Recent discussions and debates have shown that "responsible disclosure" is broken. It is badly named and ill-defined. Possibly the worst problem with responsible disclosure is that is permits known critical vulnerabilities to go unfixed for months or even years. As many commentators have pointed out, that is hardly "responsible". We've also seen what happens when we go down that route.
The simple proposed fix is to use reasonable deadlines to encourage things in the right direction. 60 days for critical issues. ("critical" in the genuine unsandboxed & arbitrary code execution sense, not "critical" just because some news article or researcher is overstating things).
Speaking personally about my work on securing the Chromium browser: I'd be mortified if I learned of a SecSeverity-Critical bug and it took me over 60 days to protect my users from it. It's not always possible to move this fast, but for one of the few critical bugs I found, the timeline shows it was not only fixed but also installed across the user base in about 6 days.
Related reading:
2 comments:
Cool.
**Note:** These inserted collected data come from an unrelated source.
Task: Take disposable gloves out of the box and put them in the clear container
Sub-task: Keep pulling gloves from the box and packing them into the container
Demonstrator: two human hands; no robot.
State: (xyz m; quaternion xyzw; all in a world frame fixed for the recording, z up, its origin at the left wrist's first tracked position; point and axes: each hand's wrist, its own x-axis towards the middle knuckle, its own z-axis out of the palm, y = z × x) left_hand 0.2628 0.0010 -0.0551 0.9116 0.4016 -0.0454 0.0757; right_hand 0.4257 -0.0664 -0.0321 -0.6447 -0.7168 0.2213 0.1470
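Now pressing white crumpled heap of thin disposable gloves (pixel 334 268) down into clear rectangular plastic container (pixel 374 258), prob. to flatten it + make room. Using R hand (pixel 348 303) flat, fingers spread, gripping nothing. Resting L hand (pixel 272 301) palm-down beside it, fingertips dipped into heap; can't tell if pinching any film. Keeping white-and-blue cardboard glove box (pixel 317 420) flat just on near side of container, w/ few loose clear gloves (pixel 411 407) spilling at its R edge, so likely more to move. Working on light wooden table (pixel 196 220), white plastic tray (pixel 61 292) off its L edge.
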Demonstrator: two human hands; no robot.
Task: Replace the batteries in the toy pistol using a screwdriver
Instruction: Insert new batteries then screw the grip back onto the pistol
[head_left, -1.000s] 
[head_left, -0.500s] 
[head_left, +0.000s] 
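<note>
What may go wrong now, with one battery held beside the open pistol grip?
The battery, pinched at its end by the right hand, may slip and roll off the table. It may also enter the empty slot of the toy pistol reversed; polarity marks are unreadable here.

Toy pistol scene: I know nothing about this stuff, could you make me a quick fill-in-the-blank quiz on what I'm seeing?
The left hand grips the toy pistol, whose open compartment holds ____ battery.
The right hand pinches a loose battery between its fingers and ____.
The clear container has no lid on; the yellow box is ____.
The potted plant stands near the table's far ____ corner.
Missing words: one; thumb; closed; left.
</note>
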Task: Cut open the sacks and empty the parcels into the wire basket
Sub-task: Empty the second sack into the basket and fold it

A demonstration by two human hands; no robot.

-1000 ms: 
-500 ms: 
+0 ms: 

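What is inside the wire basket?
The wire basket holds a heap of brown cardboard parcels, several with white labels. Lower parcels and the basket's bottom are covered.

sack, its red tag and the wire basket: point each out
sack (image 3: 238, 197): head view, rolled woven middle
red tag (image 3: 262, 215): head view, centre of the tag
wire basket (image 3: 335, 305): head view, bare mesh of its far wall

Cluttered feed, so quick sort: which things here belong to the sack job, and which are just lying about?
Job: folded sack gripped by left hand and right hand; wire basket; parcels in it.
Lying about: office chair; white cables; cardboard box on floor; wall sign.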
Does that means that if I report an Android vuln that it will be patched in an OTA on all affected phones within 60 days?
@c: I don't research mobile devices, but I can draw some parallels with open source bugs I've found and reported in e.g. libpng. I'd expect the libpng software team to have a fix within 60 days, but they don't have control over all the places that have decided to embed libpng in software or even devices.